2. Flavor of the Month Inefficiency

In order to avoid becoming a report factory, organizations sometimes opt for a different, more measured approach when developing their analytics platform. This, however, can result in a project-by-project or flavor-of-the-month approach to analytics.

Here’s how it happens: the hospital or medical practice may tackle projects based on some sort of prioritization, possibly responding to squeaky wheels or management’s pet projects. Initially, the organization may experience employee enthusiasm, improved care, and reports that really do help.

Inevitably though — especially once you move on from the original projects and tackle new ones — clinicians and staff grow dispirited. It becomes difficult to keep up on more than a handful of projects. Most importantly, quality and cost gains made in the initial projects are quickly lost.

How to Avoid Inefficiencies: A Robust Deployment System

A good deployment system addresses both the flavor of the month and report factory inefficiencies. There’s a great blog about this topic, but below are some of the highlights from the blog.

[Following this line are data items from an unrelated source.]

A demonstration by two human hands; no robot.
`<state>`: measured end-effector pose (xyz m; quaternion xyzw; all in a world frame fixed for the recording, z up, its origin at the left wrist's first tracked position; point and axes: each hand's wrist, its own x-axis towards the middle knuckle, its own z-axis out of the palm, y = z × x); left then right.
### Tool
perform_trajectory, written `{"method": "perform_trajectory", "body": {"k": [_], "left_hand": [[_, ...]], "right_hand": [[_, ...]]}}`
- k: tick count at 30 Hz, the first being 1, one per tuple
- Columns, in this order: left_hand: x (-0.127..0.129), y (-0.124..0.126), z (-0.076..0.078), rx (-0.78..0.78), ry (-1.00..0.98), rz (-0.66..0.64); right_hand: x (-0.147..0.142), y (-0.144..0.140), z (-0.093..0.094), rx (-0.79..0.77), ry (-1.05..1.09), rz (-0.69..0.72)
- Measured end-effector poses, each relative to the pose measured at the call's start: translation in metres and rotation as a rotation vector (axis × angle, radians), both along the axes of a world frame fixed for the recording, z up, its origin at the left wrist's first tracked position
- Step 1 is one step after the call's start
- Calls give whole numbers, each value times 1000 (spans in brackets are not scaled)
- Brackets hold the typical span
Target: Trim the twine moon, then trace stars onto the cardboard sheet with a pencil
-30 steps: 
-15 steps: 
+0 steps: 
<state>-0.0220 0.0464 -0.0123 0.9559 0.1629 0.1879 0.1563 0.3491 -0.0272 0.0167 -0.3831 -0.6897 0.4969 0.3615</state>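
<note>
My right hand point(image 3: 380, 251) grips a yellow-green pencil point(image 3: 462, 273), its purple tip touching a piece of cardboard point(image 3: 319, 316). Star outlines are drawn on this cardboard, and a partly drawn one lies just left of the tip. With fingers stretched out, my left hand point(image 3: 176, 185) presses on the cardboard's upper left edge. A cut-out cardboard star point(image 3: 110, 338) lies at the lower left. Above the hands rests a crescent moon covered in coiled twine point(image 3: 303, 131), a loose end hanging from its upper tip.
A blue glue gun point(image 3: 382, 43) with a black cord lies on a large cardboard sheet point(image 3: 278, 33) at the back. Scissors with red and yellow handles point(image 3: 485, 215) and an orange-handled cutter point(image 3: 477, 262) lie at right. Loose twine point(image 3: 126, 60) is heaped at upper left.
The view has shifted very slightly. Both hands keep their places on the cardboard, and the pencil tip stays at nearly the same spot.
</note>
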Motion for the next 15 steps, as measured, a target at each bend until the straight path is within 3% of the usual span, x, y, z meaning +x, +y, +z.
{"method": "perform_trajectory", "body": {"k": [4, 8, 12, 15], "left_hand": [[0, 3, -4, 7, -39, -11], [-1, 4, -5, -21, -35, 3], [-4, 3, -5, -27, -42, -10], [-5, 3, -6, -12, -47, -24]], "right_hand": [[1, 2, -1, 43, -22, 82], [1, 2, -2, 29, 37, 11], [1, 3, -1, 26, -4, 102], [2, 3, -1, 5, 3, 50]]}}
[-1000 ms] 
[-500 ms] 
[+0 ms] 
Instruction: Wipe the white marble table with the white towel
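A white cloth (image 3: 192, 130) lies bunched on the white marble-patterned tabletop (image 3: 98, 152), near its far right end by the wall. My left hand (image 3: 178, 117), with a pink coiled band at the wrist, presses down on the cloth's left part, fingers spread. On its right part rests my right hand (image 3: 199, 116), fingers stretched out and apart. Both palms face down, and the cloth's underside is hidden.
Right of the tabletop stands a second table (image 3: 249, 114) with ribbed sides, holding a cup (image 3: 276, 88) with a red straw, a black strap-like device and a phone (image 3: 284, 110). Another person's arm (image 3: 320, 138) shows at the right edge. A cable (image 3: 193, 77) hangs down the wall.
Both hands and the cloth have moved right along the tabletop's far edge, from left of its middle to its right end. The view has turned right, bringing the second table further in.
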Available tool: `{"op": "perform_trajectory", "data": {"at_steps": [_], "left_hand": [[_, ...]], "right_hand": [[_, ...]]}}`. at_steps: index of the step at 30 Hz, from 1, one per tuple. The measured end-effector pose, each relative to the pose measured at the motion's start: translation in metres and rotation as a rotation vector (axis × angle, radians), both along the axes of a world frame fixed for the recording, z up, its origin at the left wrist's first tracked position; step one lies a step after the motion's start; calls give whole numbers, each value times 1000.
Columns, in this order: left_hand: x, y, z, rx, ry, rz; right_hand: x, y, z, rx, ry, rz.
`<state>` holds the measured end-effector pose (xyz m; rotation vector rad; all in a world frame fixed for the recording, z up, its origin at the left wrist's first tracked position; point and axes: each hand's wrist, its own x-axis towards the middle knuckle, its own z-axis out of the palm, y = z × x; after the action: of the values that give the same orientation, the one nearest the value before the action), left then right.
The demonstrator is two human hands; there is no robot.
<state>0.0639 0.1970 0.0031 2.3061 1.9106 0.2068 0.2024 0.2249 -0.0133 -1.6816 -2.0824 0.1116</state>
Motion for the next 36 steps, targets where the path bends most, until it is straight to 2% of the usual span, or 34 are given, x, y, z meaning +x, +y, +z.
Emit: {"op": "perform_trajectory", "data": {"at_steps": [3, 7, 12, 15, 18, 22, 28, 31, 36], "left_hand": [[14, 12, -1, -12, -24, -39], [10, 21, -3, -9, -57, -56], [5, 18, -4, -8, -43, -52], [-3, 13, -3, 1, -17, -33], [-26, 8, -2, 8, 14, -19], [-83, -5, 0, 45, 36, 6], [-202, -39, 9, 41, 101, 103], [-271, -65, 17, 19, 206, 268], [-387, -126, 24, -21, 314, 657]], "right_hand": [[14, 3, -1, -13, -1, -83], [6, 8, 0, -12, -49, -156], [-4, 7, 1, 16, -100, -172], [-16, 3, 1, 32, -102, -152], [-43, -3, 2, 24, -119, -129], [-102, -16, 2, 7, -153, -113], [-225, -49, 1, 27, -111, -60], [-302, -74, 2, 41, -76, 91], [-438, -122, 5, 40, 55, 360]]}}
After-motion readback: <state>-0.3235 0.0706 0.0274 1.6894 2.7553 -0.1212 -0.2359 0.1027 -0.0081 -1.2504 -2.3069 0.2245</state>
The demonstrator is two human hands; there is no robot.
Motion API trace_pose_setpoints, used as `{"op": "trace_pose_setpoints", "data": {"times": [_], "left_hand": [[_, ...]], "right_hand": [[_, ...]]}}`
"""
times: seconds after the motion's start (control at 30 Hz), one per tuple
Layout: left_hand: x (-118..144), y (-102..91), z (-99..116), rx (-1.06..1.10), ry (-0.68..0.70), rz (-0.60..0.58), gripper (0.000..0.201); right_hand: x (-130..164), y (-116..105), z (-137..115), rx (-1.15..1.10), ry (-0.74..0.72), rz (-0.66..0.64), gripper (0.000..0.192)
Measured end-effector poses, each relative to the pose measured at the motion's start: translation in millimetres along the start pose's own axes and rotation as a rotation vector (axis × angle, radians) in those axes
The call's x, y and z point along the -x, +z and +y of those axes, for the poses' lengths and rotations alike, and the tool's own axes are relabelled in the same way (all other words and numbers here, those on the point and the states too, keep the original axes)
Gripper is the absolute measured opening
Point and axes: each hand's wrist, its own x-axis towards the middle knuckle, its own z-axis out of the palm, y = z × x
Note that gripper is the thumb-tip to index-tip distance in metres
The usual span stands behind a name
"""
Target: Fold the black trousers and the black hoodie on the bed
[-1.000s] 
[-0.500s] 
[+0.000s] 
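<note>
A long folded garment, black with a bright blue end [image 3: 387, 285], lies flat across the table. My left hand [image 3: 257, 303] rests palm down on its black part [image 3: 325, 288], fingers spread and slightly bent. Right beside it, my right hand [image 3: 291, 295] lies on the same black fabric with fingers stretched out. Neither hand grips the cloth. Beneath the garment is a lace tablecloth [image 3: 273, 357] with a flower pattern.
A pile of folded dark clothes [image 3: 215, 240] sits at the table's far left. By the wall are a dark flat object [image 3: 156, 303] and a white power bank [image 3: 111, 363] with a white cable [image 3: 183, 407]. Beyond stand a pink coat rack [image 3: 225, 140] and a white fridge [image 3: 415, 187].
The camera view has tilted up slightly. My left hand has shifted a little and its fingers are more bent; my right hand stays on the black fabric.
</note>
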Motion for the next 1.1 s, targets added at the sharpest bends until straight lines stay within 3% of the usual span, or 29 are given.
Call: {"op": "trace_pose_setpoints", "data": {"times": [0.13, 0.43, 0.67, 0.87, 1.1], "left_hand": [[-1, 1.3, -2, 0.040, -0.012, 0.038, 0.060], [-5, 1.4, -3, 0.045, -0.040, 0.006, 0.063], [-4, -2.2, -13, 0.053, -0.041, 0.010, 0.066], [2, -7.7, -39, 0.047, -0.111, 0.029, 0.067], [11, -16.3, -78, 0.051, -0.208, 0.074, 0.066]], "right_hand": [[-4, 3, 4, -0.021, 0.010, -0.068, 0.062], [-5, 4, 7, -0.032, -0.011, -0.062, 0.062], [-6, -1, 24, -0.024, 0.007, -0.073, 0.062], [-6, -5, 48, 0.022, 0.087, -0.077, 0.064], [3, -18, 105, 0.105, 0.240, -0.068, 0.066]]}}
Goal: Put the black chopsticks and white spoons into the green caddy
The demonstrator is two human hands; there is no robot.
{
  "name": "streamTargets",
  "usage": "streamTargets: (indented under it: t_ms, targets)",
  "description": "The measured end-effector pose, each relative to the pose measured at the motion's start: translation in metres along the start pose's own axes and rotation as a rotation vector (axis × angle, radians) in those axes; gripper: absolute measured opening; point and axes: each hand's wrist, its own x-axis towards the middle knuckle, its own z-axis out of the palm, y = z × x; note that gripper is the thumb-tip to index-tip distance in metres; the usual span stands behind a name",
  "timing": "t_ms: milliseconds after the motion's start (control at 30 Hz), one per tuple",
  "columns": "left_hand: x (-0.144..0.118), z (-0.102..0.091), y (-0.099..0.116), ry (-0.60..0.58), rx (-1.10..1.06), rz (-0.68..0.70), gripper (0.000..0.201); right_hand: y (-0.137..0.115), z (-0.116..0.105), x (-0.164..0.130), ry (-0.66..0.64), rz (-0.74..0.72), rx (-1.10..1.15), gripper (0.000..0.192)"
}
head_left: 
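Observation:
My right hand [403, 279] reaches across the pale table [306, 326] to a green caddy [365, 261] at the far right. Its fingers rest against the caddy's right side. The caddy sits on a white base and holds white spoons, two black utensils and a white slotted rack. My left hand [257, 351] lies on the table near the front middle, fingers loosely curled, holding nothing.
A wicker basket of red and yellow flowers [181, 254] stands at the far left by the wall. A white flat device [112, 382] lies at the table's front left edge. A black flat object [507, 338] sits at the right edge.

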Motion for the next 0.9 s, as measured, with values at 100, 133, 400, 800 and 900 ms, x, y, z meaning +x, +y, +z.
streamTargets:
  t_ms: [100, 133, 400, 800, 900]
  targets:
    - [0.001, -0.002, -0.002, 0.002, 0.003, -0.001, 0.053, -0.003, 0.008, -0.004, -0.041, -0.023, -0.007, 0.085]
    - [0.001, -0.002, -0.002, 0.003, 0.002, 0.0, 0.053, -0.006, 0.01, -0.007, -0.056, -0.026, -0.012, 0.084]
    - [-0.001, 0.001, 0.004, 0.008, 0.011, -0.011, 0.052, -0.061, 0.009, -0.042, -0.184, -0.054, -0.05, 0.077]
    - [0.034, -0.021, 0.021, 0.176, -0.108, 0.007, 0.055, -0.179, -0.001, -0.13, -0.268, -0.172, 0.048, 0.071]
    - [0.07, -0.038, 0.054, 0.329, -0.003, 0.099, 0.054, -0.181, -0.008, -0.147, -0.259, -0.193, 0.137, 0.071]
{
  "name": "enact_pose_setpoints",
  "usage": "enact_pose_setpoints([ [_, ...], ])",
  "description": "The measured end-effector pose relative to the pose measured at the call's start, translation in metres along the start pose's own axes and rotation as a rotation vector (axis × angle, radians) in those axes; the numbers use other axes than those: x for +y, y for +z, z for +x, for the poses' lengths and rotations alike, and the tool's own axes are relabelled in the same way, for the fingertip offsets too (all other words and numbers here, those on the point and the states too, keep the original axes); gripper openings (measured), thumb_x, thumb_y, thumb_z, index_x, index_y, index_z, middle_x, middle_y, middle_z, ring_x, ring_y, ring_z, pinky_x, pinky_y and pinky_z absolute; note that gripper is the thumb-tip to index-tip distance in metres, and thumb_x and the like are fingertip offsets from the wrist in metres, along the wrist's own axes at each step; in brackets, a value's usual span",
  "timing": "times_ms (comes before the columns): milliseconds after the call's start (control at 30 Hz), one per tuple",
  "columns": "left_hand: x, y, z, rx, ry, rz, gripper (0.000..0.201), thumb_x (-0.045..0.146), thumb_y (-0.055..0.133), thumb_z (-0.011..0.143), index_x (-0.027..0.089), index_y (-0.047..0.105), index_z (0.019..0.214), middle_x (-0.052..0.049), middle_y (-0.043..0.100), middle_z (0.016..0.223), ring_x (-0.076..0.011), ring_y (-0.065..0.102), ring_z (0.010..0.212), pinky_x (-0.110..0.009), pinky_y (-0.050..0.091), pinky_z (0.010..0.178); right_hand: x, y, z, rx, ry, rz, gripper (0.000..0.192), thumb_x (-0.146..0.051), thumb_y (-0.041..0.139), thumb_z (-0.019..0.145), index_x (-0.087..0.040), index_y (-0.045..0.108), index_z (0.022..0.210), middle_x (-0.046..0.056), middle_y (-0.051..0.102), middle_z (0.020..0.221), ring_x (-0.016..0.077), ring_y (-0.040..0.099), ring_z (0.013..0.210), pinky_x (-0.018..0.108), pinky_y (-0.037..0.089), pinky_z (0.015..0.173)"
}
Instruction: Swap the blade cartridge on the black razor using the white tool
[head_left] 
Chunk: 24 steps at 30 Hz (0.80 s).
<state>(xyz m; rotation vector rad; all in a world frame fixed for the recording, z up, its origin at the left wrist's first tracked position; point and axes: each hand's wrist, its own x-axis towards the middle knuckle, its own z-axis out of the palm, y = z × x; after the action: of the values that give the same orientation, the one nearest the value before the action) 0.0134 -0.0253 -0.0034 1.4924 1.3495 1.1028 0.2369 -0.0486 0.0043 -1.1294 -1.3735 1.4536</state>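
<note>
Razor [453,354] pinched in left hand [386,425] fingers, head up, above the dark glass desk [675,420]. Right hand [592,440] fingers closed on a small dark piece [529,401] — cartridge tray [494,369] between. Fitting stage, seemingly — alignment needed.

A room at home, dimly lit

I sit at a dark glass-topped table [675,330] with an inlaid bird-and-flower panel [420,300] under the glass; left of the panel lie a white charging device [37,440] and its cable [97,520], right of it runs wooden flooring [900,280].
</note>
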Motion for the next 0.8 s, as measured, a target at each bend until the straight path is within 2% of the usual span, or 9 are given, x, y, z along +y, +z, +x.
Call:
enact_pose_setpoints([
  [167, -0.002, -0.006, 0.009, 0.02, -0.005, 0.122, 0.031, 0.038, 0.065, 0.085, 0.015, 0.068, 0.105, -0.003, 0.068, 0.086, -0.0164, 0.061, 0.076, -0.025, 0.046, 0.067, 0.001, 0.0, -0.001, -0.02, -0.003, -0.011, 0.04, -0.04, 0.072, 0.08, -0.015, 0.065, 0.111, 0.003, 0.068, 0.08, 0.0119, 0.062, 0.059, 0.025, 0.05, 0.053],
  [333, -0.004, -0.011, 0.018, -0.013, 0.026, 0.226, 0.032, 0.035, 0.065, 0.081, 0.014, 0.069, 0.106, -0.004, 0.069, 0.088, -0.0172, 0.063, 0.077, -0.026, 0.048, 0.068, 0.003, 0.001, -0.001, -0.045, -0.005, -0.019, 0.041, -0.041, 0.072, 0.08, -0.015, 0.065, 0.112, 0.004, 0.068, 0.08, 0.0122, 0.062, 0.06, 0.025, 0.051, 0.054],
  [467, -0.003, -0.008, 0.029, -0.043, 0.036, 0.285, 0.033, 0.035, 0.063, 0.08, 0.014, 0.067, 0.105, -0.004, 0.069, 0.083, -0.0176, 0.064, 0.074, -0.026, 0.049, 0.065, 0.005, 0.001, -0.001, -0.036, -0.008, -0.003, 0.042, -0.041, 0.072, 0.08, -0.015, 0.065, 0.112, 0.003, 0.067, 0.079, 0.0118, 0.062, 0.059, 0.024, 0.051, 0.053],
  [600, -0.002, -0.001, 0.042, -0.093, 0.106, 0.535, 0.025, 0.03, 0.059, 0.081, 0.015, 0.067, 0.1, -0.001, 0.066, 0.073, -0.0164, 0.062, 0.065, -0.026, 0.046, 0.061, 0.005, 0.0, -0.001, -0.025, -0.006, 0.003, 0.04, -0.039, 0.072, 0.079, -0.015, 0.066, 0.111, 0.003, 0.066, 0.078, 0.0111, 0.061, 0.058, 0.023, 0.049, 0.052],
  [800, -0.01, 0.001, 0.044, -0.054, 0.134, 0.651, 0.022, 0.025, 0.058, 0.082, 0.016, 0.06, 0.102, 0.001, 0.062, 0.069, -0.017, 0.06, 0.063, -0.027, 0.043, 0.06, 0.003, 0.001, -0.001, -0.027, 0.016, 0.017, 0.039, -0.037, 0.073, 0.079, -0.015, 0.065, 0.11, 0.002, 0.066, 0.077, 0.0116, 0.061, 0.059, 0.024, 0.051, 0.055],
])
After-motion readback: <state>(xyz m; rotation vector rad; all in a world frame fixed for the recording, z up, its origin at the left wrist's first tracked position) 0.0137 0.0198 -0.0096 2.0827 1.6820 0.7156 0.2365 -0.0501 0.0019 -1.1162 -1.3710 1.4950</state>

  • A good analytics deployment system provides a methodology for effectively getting clinicians and other stakeholders throughout the organization to embrace your analytics solution and to use data themselves to drive decisions.
  • A robust deployment system leverages existing personnel to form permanent, cross-functional teams within each area where the healthcare data analytics will be used. It’s still a one-project-at-a-time approach, but it’s sustainable since teams take ownership for their own projects in their own space — and are accountable for producing and sustaining results.